Mental health strategy

About the strategy

The Mental Health Strategy marks the beginning of Legal Aid Ontario’s long-term commitment to prioritizing, expanding and sustaining mental health rights and advocacy in Ontario’s legal system.

Working with partners in the justice and health care sectors, the Mental Health Strategy will enable legal aid lawyers to approach the intersecting legal issues of mental health clients in a more coordinated fashion.


Infographic: National addictions awareness week


Infographic: National addictions awareness week

  • 1 in 5 Canadians experiences a mental health or addiction problem in any given year.
  • Addiction is a treatable chronic health condition that affects individuals, families and communities.
  • 3 times to 4 times more likely for Canadians in the lowest income group to report poor to fair mental health than those in the highest income group.
  • Because of negative attitudes and stereotypes, people with addictions face challenges when renting a home.
  • $5 billion: Estimated annual cost in Ontario of alcohol-related health care, law enforcement, corrections, lost productivity, and other problems.
  • Individuals with a mental illness are much less likely to be employed.
  • Seemingly minor legal issues can trigger greater problems.
  • A history of police contact or offences creates a barrier to employment, supportive housing and treatment programs, travel, and education.
  • Drug treatment courts in Canada began as a response to large numbers of offenders being incarcerated for drug-related offences and continuing to re-offend due to underlying drug dependency.
  • December 1998: The first drug treatment court was established in Toronto, bringing together the criminal justice system and treatment services more effectively with drug-addicted offenders.
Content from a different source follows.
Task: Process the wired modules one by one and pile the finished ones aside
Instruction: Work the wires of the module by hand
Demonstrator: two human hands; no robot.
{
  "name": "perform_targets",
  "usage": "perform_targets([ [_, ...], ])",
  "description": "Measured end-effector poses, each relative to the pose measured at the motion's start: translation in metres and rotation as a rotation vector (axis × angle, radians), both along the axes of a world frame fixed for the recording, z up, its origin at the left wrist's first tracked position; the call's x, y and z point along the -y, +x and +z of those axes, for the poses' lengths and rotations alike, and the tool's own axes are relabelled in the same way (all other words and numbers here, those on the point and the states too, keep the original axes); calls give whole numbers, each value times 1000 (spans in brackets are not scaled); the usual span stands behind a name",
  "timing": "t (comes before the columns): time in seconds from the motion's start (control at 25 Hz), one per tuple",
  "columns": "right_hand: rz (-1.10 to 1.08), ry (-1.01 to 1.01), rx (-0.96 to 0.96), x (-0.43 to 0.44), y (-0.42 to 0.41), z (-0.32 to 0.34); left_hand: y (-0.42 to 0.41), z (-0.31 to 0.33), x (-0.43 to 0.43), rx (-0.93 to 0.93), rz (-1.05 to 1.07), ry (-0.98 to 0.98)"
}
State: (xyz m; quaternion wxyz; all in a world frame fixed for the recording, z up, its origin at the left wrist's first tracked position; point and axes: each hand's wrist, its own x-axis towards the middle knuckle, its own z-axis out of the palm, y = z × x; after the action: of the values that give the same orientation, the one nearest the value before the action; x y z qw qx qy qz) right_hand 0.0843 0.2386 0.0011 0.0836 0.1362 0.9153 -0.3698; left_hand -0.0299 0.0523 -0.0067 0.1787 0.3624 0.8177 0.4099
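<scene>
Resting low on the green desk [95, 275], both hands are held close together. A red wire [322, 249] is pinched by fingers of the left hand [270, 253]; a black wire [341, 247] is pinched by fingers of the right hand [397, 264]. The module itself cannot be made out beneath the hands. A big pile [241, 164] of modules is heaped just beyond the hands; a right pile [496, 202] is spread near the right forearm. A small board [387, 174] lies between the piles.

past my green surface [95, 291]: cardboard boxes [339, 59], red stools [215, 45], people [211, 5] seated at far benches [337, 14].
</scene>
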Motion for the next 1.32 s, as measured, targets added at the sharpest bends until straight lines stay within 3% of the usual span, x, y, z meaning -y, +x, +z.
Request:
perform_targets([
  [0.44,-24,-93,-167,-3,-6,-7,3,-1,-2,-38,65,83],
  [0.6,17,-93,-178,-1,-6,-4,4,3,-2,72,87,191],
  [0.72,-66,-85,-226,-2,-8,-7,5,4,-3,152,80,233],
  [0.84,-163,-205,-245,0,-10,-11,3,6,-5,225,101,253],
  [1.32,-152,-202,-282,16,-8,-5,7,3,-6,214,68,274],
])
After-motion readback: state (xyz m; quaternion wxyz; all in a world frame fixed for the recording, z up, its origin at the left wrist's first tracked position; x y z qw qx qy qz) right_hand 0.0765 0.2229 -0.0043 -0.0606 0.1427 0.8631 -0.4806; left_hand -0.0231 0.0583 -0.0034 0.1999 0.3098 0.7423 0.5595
Legal Aid Ontario’s Mental Health Strategy

  • Expanded legal eligibility and coverage for people with mental health and addiction issues.
  • Lawyers can help with guardianship disputes, challenge health care decisions made by substitute decision makers, and step in to represent someone with no prior criminal record.
  • Direct referrals to local mental health and addiction services when calling LAO.
  • Expansion of face-to-face legal services at familiar community settings like community health centres, drop-ins and shelters.
  • Mental health training program to help specialists gain a better understanding of promoting, protecting and expanding patient rights.